„Exil in Sedan“ von Michael Gaumnitz auf Dokfilm-Festival ausgezeichnet
Es war das elfte Mal, dass eine Jury der IG Medien/ver.di ihren mit 1500 Euro dotierten Preis auf dem renommierten Leipziger Dokumentarfilm-Festival vergab. In seltener Übereinstimmung entschieden sich die sechs Preisrichter für „Exil in Sedan“ des deutsch-französischen Filmemachers Michael Gaumnitz.

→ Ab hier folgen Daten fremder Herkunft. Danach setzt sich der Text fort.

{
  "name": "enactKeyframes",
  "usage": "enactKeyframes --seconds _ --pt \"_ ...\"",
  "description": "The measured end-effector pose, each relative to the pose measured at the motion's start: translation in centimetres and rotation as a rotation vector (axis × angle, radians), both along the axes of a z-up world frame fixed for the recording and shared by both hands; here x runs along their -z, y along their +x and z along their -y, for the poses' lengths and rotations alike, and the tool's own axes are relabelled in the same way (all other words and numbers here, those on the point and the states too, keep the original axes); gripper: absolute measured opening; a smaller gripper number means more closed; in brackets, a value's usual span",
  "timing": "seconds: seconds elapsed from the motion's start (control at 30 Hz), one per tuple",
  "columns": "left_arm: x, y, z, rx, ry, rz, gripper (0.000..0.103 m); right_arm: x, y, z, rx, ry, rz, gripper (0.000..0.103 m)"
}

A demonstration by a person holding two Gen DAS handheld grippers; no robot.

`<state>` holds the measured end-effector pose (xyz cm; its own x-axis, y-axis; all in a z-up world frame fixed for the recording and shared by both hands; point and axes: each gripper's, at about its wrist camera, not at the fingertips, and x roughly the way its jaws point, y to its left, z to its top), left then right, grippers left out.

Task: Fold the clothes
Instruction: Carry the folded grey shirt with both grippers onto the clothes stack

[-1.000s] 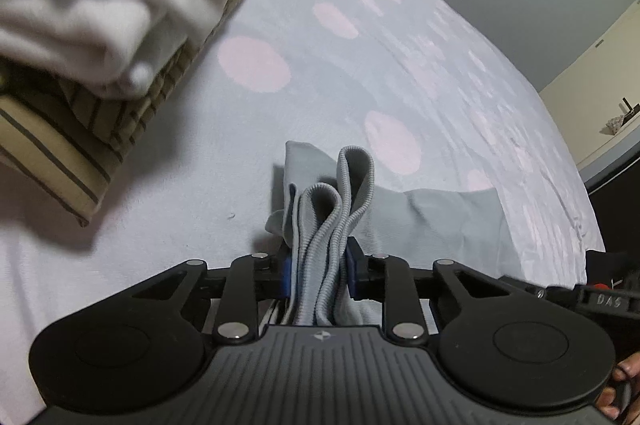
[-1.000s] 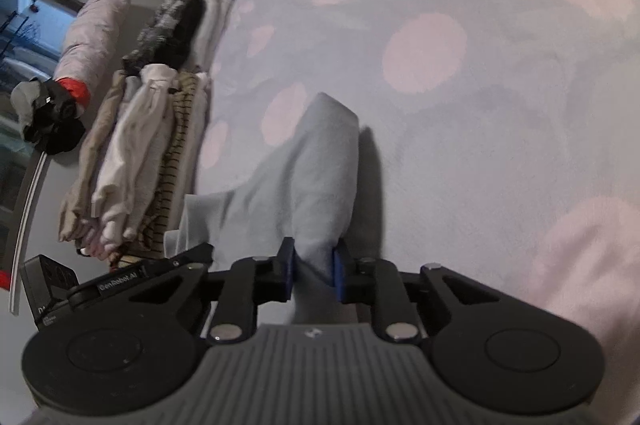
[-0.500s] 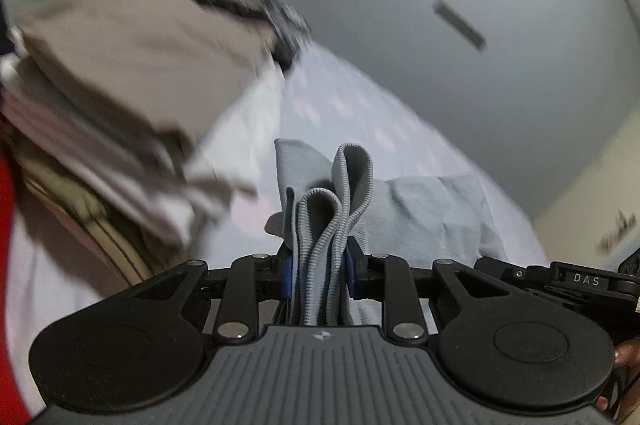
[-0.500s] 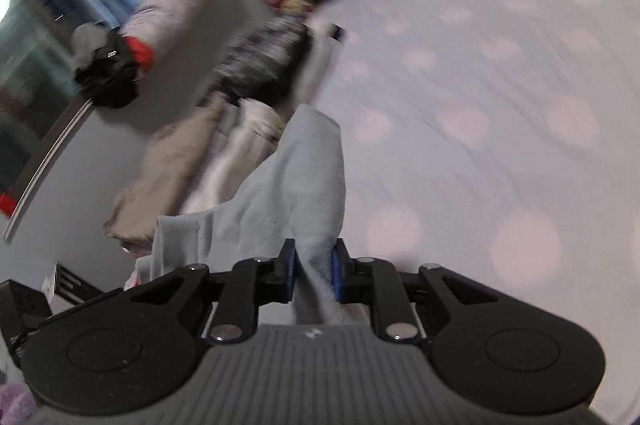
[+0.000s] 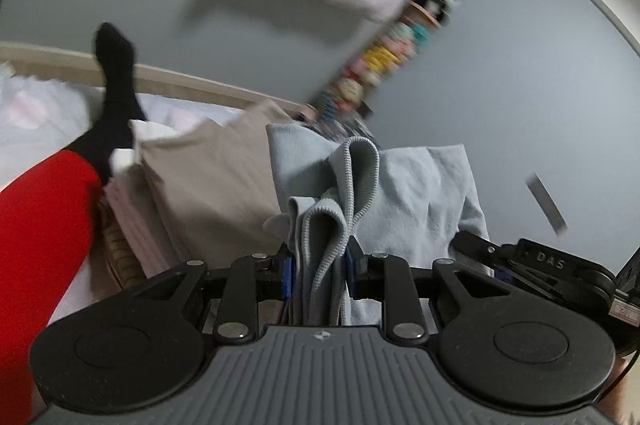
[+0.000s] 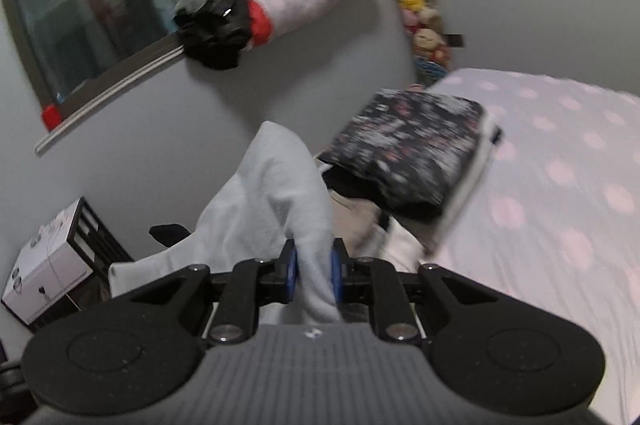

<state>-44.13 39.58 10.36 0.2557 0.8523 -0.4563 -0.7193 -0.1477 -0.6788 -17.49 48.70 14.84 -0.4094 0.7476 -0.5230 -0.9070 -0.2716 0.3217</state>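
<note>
The left tool (image 5: 319, 267) pinches the grey garment's (image 5: 404, 193) ribbed hem; the right tool (image 6: 314, 271) grips its plain edge; the folded pile (image 5: 208, 185) sits at nine o'clock.

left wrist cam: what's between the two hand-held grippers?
Only the light grey garment, stretched from the left hand-held gripper to the right hand-held gripper; left wrist view shows it.

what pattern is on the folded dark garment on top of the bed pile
A speckled white-and-pink print on the folded dark garment; clearest in the right wrist view.
</note>
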Motion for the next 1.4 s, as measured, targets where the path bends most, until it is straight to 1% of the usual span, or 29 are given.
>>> enactKeyframes --seconds 0.17,0.27,0.3,0.37,0.57,0.7,0.9,0.97,1.0,1.03,1.2,1.27,1.3,1.4 --pt "0.9 -0.9 -2.0 -0.136 -0.038 0.049 0.027 -0.6 -5.0 -5.8 -0.069 0.006 0.077 0.019" --pt "2.1 -0.9 -3.8 -0.178 -0.079 0.055 0.027 -0.2 -8.2 -8.9 -0.105 -0.001 0.169 0.019" --pt "2.3 -1.0 -4.1 -0.190 -0.092 0.054 0.027 0.3 -9.2 -9.7 -0.115 -0.008 0.204 0.019" --pt "2.7 -1.2 -4.7 -0.208 -0.121 0.049 0.027 1.2 -10.4 -11.1 -0.132 -0.024 0.245 0.019" --pt "3.7 -1.7 -5.9 -0.240 -0.187 0.040 0.028 4.0 -11.5 -13.6 -0.158 -0.057 0.287 0.018" --pt "4.2 -1.9 -6.0 -0.250 -0.210 0.031 0.028 5.7 -12.1 -15.1 -0.172 -0.077 0.317 0.018" --pt "4.5 -1.9 -6.1 -0.259 -0.229 0.020 0.029 7.7 -12.6 -16.1 -0.182 -0.093 0.350 0.019" --pt "4.4 -1.9 -6.0 -0.260 -0.234 0.021 0.029 7.8 -12.6 -16.0 -0.176 -0.089 0.356 0.022" --pt "4.4 -1.9 -6.0 -0.259 -0.237 0.022 0.029 7.8 -12.5 -15.9 -0.171 -0.087 0.358 0.027" --pt "4.5 -1.9 -6.0 -0.259 -0.240 0.024 0.029 7.6 -12.4 -15.8 -0.166 -0.082 0.356 0.034" --pt "4.5 -1.7 -5.8 -0.258 -0.248 0.011 0.030 6.2 -10.5 -15.1 -0.134 -0.058 0.328 0.045" --pt "4.5 -1.7 -5.8 -0.257 -0.250 0.009 0.030 5.9 -9.3 -14.7 -0.123 -0.064 0.313 0.047" --pt "4.5 -1.7 -5.8 -0.256 -0.252 0.009 0.030 5.8 -8.6 -14.6 -0.119 -0.068 0.304 0.049" --pt "4.5 -1.8 -5.9 -0.254 -0.254 0.012 0.030 5.8 -6.6 -14.0 -0.111 -0.092 0.249 0.054"
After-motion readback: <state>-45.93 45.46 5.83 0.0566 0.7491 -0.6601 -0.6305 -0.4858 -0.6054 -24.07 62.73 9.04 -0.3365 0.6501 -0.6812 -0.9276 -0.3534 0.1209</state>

Der 55-jährige begibt sich in seinem knapp einstündigen Werk mittels vielfältiger Gestaltungsmittel – originellen computergezeichneten, sich stetig verändernden und komplettierenden Porträts – auf die Suche nach der Wahrheit über seinen längst gestorbenen Vater. Nach 1945 ging der Heimkehrer mit seiner Familie aus dem zerstörten Dresden in das kriegsgeprüfte Sedan, wo er seinen Söhnen ein Teufel, den Einheimischen ein Gott war – und wo ihn niemand nach seiner geheimnisumwitterten Vergangenheit fragte.

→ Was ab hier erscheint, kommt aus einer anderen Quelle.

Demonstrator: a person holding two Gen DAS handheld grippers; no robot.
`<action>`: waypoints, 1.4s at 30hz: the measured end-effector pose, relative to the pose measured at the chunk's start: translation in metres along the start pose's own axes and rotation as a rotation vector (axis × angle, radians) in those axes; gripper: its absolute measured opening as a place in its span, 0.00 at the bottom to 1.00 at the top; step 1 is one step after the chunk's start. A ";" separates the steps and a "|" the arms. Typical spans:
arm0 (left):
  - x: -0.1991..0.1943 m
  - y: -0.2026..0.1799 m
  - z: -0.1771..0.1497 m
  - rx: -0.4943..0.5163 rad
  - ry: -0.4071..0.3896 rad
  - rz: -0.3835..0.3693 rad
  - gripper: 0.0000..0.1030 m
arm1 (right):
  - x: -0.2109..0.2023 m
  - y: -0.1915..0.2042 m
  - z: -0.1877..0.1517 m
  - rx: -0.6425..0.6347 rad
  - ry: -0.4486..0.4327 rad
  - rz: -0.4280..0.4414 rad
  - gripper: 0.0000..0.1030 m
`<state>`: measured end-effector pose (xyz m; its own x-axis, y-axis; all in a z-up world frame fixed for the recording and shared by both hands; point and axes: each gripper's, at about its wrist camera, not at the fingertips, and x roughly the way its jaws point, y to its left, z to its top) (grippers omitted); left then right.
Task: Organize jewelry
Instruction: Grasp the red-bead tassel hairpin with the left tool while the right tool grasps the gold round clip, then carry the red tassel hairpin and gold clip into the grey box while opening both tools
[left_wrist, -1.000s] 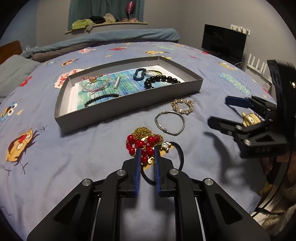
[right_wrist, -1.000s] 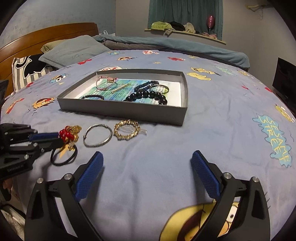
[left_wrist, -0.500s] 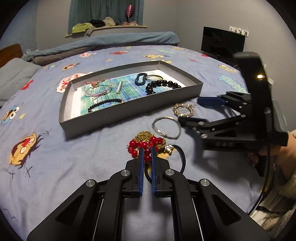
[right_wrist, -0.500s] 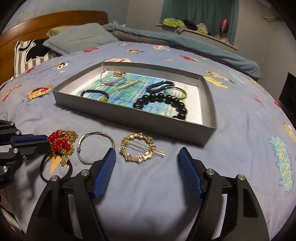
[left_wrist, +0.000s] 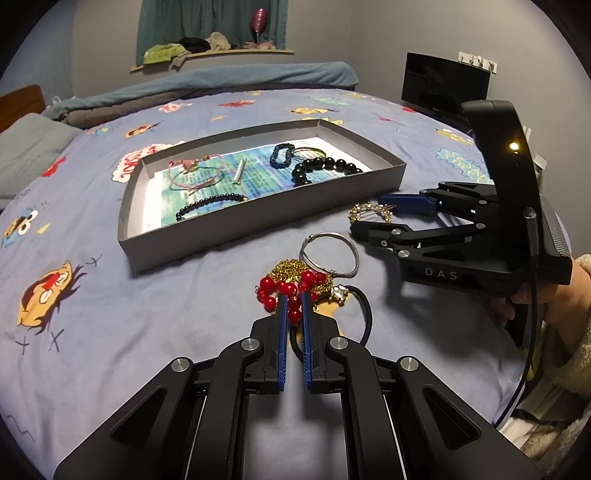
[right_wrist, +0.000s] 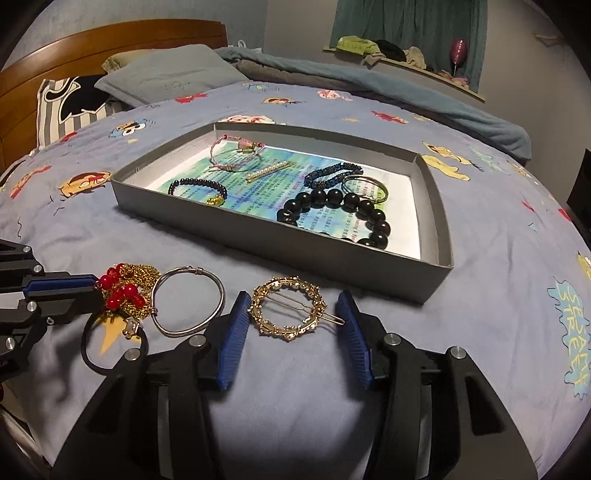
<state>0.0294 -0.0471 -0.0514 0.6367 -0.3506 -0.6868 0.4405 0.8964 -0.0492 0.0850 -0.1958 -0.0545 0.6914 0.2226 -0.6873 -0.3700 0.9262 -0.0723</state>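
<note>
Hair clip (right_wrist: 291, 309) lies between my right tool's (right_wrist: 293, 325) closing, not yet touching fingers, so I centre before pinching; left tool (left_wrist: 291, 306) pinches red beads (left_wrist: 286, 291).

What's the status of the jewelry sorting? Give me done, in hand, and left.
Done: several bracelets and a pearl bar clip already lie in the grey tray.
In hand: the left gripper is shut on the red bead and gold chain piece; the right gripper has been closing around the gold round hair clip, fingers not yet touching.
Left: the silver bangle and black hair tie on the bed.
</note>
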 end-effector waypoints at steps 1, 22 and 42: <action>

Der ungemein aufrichtige und anrührende Film erweist sich nicht nur als ein sehr persönliches Dokument über die immens aktuelle Täter-Opfer-Problematik und über die Versöhnung zweier Völker, sondern auch über die kreativen Folgen eines mühsam verarbeiteten widersprüchlichen Gestern. Gaumnitz, der überdies den Preis der internationalen Filmkritikervereinigung FIPRESCI erhielt, zeigte sich angesichts dieser doppelten Ehrung äußerst bewegt. Er sei froh, gerade in Deutschland, zudem auf dem gewichtigen Leipziger Festival, für seinen Versöhnungsfilm ausgezeichnet zu werden, so Gaumnitz.

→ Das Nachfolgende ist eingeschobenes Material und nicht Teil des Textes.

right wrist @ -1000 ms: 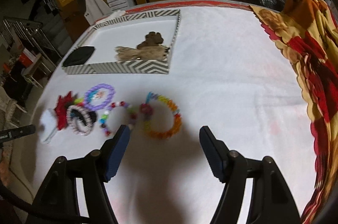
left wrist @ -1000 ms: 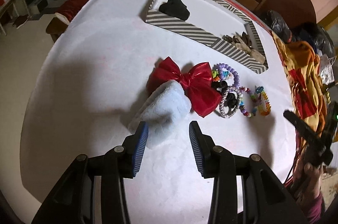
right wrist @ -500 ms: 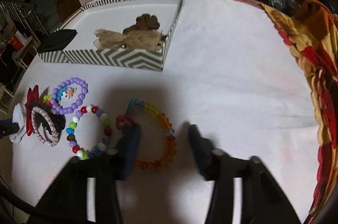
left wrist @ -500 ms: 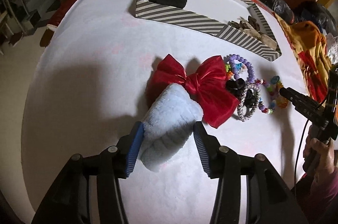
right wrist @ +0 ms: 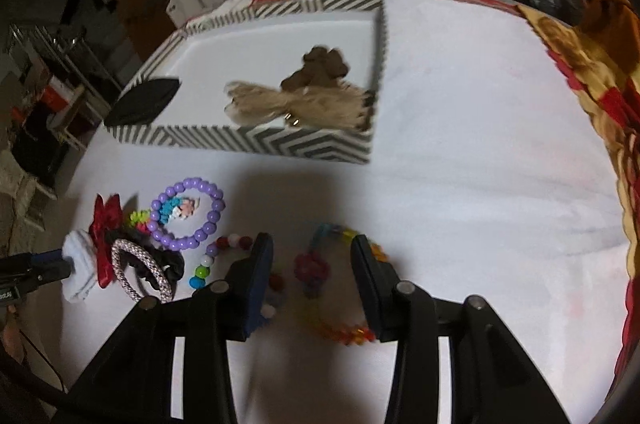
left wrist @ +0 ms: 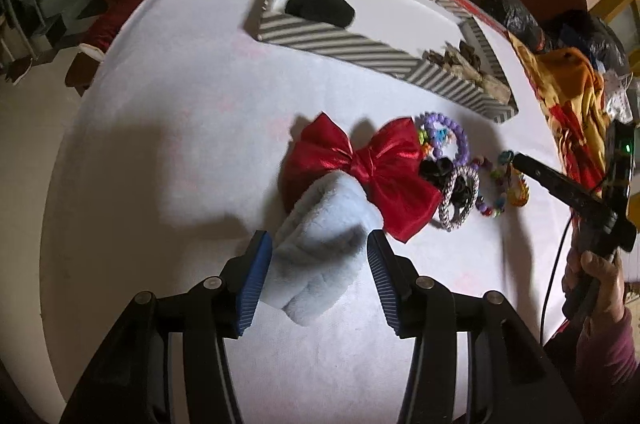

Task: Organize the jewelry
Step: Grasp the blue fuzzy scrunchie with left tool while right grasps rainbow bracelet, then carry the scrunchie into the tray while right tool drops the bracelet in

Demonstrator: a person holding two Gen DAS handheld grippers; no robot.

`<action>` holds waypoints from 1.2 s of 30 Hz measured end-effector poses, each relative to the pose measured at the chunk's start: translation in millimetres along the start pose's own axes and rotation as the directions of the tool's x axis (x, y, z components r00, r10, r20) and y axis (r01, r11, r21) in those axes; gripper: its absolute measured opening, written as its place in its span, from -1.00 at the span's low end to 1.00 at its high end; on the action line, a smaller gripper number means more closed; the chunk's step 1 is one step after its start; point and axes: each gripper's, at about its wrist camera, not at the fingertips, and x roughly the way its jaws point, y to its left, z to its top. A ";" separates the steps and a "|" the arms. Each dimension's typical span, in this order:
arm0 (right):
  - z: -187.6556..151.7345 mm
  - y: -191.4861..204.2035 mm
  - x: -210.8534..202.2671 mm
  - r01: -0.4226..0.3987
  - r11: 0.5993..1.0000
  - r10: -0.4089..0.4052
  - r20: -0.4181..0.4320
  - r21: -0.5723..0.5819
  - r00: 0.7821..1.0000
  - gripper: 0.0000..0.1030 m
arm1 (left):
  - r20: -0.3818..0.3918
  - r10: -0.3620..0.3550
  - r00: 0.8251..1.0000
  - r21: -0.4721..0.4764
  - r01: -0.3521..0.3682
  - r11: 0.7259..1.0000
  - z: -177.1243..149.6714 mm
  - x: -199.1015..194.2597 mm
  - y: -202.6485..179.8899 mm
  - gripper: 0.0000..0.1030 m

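White table (right wrist: 460, 184), blurred bracelet (right wrist: 332, 288) between fingers (right wrist: 366, 272)

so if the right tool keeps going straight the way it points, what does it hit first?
Most likely the orange bead bracelet: the right tool straddles it, pink charm between the fingers, none visibly touching. Below that, only the white tablecloth. Blur makes depth uncertain.

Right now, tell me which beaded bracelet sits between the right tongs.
The orange-and-yellow translucent bracelet with the pink flower charm; the right tongs straddle it. The purple bracelet and multicolour bracelet lie further left.
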 end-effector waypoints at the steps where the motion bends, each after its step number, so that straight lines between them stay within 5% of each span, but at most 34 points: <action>1: 0.1 1.1 4.6 0.001 1.000 -0.001 -0.005 -0.002 1.000 -0.18 | -0.007 0.009 1.000 0.013 -0.009 1.000 -0.7 3.5 -2.9 0.14; 2: 0.1 2.0 10.6 0.006 1.000 -0.006 -0.011 0.000 1.000 -0.19 | -0.012 0.020 1.000 0.025 -0.020 0.999 -0.9 7.2 -5.7 0.14; 5: -2.2 0.0 16.0 0.022 1.000 -0.022 0.009 0.012 1.000 -0.73 | -0.016 0.041 0.999 0.037 -0.041 0.998 -2.4 13.5 -10.4 0.14; 6: -2.3 -2.4 17.4 0.011 1.000 -0.011 -0.004 0.025 1.000 -0.75 | -0.008 0.042 0.999 0.039 -0.042 0.998 -3.2 12.9 -10.8 0.12; 8: -4.1 -6.4 14.5 -0.014 0.999 0.014 0.007 0.042 1.000 -0.85 | 0.005 0.036 0.999 0.035 -0.036 0.999 -4.7 11.7 -9.7 -0.17; 12: -6.5 -12.5 -9.6 -0.072 0.995 0.068 0.055 0.073 0.996 -0.89 | 0.013 0.014 1.000 0.004 -0.014 1.000 -5.7 2.2 -8.3 -0.43; 25: 25.0 0.1 -93.2 -0.164 0.986 0.157 0.212 0.016 0.964 -0.89 | 0.167 0.010 0.986 0.042 -0.017 0.999 34.7 -62.5 -53.3 -0.44; 36: 60.0 13.1 -90.4 -0.188 0.982 0.184 0.232 -0.003 0.955 -0.89 | 0.215 0.047 0.976 0.060 -0.061 0.996 86.2 -59.3 -76.1 -0.44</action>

Bemerkenswerter Wettbewerb
Die Jury, der ver.di-Kollegen aus dem mitteldeutschen Raum angehörten, betonte in ihrer Entscheidung, dass ihr dieses Urteil nicht leicht gefallen sei – angesichts eines bemerkenswert besetzten Wettbewerbs. In 11 Vorstellungen wurden 16 Dokumentarfilme mit Längen zwischen 12 und 124 Minuten gezeigt, wobei eindeutig die Langmetrage dominierte. Insgesamt hatte das Festival 369 Filme aus aller Welt in seinem sechstägigen Programm, was ihm einen Nachwende-Zuschauerrekord von 20.500 Filminteressierten eintrug.
Gibt es eine thematische Klammer für den dominierenden Dokumentarfilmwettstreit des 45. Leipziger Festivaljahrgangs, so wohl diese: Filmemacher befassen sich zunehmend mit der eigenen Familiengeschichte, erforschen Gewordensein im Strom der Zeitläufe. So spürt die deutsche Regisseurin Katrin-Charlotte Eißing in „Auf demselben Planeten“ verkorkste Geschwister-Eltern-Beziehungen auf. Der Schwede Erik Bäfing nähert sich seinem doppelgesichtigen „Boogie Woogie Daddy“, und der Amerikaner Alex Halpern porträtiert in „Neun gute Zähne“ seine knapp einhundertjährige Großmutter samt ihrem skurrilen Lebenslauf, und ver.di-Preisträger Michael Gaumnitz verändert intensiv miterlebbar in „Exil in Sedan“ durch seine sensibel-rigorose Zeitreise sein eigenes Weltbild. Zu sehen sein dürfte dieses Traktat demnächst bei arte.